--- What the task requires ---
Reproduce only the lines from the one containing "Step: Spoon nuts" through the end of the data, exactly as they stand.

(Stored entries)
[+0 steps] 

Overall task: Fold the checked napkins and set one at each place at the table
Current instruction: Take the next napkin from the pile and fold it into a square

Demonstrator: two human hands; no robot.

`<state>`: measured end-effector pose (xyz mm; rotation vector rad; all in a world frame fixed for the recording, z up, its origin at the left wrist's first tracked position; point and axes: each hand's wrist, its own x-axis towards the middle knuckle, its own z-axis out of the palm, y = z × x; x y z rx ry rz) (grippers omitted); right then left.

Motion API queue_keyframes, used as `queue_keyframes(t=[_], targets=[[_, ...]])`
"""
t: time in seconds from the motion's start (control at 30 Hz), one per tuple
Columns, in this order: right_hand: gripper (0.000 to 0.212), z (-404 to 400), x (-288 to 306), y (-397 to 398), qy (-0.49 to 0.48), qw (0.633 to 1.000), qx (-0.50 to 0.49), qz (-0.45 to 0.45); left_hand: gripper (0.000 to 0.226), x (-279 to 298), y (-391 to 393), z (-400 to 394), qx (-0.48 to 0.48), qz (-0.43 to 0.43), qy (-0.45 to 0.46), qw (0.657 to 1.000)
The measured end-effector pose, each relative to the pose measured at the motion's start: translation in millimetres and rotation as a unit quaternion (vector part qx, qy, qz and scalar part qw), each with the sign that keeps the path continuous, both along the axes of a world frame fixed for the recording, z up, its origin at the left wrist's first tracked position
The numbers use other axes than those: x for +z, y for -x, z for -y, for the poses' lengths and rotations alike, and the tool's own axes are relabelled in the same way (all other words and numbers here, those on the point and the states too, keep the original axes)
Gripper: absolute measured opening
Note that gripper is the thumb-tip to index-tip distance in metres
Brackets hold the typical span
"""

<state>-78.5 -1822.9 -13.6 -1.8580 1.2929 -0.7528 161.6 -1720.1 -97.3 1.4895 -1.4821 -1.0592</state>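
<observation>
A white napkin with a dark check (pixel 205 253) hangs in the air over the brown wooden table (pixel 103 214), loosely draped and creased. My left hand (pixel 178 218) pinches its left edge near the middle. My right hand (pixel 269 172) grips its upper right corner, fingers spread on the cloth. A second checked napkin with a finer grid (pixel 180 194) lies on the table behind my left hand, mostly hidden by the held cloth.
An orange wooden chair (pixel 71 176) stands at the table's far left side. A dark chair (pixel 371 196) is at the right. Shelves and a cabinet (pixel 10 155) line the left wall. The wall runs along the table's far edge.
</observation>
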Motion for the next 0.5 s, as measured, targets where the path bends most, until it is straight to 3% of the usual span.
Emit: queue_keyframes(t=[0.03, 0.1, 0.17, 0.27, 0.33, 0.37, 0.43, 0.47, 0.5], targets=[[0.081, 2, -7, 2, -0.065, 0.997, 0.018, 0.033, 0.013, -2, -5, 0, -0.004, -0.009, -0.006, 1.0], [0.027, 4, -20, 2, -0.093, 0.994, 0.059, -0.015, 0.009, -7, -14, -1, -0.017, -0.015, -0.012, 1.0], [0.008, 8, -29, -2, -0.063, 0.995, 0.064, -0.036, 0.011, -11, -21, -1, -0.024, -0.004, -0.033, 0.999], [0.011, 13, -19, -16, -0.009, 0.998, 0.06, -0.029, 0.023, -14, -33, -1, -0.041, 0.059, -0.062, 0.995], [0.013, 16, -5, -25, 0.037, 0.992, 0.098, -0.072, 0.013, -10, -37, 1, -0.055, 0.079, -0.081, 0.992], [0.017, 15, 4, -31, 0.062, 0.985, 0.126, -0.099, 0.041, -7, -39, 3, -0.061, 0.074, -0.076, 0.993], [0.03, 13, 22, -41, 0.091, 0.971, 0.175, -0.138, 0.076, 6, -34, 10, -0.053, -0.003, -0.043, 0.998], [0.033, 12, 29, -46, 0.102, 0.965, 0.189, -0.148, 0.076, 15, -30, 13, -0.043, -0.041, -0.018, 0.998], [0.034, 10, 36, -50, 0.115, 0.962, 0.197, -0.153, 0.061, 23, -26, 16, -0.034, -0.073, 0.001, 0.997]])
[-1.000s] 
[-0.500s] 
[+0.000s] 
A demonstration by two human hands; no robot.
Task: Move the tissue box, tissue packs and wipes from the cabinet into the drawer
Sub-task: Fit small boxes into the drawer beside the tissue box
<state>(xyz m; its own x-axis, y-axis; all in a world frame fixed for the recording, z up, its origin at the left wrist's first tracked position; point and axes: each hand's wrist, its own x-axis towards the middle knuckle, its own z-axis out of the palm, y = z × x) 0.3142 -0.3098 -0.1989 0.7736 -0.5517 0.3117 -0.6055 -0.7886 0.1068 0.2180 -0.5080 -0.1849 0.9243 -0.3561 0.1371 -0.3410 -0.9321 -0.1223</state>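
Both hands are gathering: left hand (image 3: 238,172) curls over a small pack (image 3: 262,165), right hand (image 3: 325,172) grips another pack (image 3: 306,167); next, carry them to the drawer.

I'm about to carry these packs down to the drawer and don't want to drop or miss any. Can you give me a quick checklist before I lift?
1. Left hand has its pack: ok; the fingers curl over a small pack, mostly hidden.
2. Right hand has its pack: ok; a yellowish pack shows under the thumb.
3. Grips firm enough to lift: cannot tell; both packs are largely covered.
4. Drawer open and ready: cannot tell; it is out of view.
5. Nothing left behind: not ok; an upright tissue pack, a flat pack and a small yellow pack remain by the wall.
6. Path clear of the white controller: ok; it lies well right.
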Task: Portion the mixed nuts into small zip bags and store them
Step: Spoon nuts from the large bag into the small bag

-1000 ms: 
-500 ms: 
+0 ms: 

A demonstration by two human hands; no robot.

--- Your response ---
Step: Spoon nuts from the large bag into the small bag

-1000 ms: 
-500 ms: 
+0 ms: 

A demonstration by two human hands; no robot.

This exercise is now complete.